ベランダのジャガイモは、枯れていました。
力を失って変色した茎はトグロを巻き、葉はポプリのようにカラカラです。
私は早速、片付けに入りました。
こちらの勝手な理由で生命を奪っておいて遺体を野ざらしではあまりに勝手過ぎます。
せめてもの弔いの気持ちで土を掘り返し、絡み合った根を引き抜いていきました。
枯れていると言っても、かつては生命のあったもの。
ブチブチと無神経に引き抜くのは失礼です。
弔いの気持ちを忘れずに丁寧に土を払い、絡みをほぐしながら丁寧に繊細に・・・
と、突然、土まみれの手に丸い物が触れました。
げっ!鶏のウンコだ!
私は肥料の鶏の糞が固まった物だと思い、軽く不機嫌になりました。
が、しかし!土を除けて確認するとそれはウンコではなく、
小さなジャガイモだったのです!
びっくりして掘り起こすと、小さなジャガイモの赤ちゃんがいくつもいるではないですか!

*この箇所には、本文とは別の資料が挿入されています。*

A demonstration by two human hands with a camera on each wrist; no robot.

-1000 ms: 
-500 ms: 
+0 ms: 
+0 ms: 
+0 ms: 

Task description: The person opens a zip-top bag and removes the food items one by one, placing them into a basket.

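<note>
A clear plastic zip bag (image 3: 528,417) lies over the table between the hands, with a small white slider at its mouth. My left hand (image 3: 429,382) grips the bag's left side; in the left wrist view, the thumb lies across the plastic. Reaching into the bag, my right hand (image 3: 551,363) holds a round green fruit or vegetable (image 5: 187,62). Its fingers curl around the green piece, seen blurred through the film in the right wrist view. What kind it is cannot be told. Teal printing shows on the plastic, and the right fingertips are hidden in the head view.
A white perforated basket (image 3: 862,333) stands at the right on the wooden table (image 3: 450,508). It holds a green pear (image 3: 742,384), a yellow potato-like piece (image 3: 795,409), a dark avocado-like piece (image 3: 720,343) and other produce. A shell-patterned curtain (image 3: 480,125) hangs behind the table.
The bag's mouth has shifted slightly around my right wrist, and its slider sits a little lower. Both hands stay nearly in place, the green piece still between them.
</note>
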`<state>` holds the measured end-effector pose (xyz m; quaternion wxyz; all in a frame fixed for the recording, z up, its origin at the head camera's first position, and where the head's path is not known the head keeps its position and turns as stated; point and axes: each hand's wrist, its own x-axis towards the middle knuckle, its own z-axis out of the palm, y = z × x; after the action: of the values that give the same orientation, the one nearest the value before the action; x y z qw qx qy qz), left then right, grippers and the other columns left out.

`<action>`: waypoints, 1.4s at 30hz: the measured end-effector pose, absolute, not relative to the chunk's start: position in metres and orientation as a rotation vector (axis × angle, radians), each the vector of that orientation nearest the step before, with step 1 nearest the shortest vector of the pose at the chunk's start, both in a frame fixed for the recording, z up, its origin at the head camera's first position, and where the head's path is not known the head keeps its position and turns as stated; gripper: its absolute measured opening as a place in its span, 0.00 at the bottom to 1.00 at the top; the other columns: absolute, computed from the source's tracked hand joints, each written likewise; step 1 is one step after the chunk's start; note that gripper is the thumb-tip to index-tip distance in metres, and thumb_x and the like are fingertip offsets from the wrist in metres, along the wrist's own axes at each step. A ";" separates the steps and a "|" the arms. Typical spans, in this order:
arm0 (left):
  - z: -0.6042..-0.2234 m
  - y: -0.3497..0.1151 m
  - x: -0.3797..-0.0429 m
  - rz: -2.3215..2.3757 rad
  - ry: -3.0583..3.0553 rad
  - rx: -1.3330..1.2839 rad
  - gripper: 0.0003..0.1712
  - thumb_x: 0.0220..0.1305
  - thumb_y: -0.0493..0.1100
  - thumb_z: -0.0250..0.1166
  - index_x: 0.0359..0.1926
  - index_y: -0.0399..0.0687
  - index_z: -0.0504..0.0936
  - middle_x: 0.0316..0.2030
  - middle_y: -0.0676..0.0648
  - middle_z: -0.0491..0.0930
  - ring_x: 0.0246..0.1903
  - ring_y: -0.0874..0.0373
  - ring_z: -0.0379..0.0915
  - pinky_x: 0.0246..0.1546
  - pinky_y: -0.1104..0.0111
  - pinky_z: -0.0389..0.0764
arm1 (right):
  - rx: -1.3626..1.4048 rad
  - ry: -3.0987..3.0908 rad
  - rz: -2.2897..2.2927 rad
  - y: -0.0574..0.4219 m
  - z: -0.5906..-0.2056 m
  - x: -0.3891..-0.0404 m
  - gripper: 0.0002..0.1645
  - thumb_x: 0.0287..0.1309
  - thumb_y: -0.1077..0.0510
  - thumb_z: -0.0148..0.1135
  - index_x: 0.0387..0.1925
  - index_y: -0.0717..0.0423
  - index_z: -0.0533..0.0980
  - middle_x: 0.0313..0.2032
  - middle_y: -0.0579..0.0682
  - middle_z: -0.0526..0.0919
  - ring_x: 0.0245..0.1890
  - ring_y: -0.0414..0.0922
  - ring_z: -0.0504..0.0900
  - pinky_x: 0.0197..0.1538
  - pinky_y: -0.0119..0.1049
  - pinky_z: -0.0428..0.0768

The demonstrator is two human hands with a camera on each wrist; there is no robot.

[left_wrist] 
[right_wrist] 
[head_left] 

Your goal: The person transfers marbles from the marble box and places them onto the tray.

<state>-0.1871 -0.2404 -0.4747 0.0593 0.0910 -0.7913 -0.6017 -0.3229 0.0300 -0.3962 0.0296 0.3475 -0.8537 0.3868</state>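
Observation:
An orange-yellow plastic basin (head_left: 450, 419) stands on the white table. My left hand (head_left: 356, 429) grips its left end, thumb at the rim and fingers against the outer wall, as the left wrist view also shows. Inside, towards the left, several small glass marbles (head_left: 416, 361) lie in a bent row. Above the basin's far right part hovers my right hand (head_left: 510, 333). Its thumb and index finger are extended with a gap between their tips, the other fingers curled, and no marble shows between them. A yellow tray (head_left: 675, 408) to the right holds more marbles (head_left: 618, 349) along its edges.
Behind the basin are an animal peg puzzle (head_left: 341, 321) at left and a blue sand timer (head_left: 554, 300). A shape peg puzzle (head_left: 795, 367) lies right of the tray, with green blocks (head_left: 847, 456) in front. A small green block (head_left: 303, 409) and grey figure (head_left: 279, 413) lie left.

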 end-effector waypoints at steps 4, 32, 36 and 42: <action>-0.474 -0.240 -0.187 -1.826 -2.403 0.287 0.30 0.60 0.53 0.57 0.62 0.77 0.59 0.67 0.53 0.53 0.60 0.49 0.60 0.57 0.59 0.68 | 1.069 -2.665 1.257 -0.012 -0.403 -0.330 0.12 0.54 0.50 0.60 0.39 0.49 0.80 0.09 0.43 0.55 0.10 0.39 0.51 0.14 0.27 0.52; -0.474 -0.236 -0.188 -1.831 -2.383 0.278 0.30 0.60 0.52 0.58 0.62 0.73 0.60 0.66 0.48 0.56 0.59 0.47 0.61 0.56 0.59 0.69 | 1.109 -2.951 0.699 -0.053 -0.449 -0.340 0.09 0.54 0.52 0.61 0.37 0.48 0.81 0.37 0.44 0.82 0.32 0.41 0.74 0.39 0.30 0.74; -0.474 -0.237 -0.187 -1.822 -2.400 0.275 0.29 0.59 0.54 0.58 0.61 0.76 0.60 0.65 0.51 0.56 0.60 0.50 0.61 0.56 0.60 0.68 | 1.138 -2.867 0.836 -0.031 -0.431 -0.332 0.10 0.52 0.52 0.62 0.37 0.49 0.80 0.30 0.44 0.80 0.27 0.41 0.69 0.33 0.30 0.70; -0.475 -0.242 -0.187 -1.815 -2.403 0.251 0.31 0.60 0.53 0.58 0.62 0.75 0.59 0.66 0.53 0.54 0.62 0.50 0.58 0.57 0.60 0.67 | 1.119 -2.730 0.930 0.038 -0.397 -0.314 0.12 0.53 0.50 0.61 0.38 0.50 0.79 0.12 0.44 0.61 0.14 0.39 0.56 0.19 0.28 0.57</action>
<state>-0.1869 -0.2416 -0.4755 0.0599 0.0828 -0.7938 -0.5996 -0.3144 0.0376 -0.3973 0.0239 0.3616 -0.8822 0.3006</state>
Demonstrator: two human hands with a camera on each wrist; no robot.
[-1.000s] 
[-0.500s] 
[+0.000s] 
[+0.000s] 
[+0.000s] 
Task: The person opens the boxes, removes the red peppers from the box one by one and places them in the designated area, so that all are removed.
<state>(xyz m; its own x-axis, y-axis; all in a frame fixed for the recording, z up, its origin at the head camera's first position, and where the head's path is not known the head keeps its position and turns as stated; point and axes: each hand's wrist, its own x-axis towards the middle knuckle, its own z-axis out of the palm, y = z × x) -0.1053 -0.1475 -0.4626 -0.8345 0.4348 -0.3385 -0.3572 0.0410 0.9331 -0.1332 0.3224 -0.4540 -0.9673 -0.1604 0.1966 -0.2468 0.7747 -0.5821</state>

薄茶色い小さな生命がコロコロと土の中で笑っています。
ジャガイモは死んでいなかった!
渇きに耐えながら小さな生命を育てていたのです!
そして、かつてスーパーで売られていた親のジャガイモは力尽き、
植木鉢の底でドロドロに腐っていました。

翌日、私は、ジャガイモの赤ちゃんを綺麗な千切りにして中華風に炒めました。
一番好きなジャガイモ料理です。
ねっとりとして滋味に溢れたジャガイモは、力強くたくましい味がしました。
ベランダで必死に生き抜いたジャガイモだからこそ心から美味しいと思って頂く。
それが私に出来る精一杯なのです。
そしてそれが、「生命」ということなのかな、なんて思いました。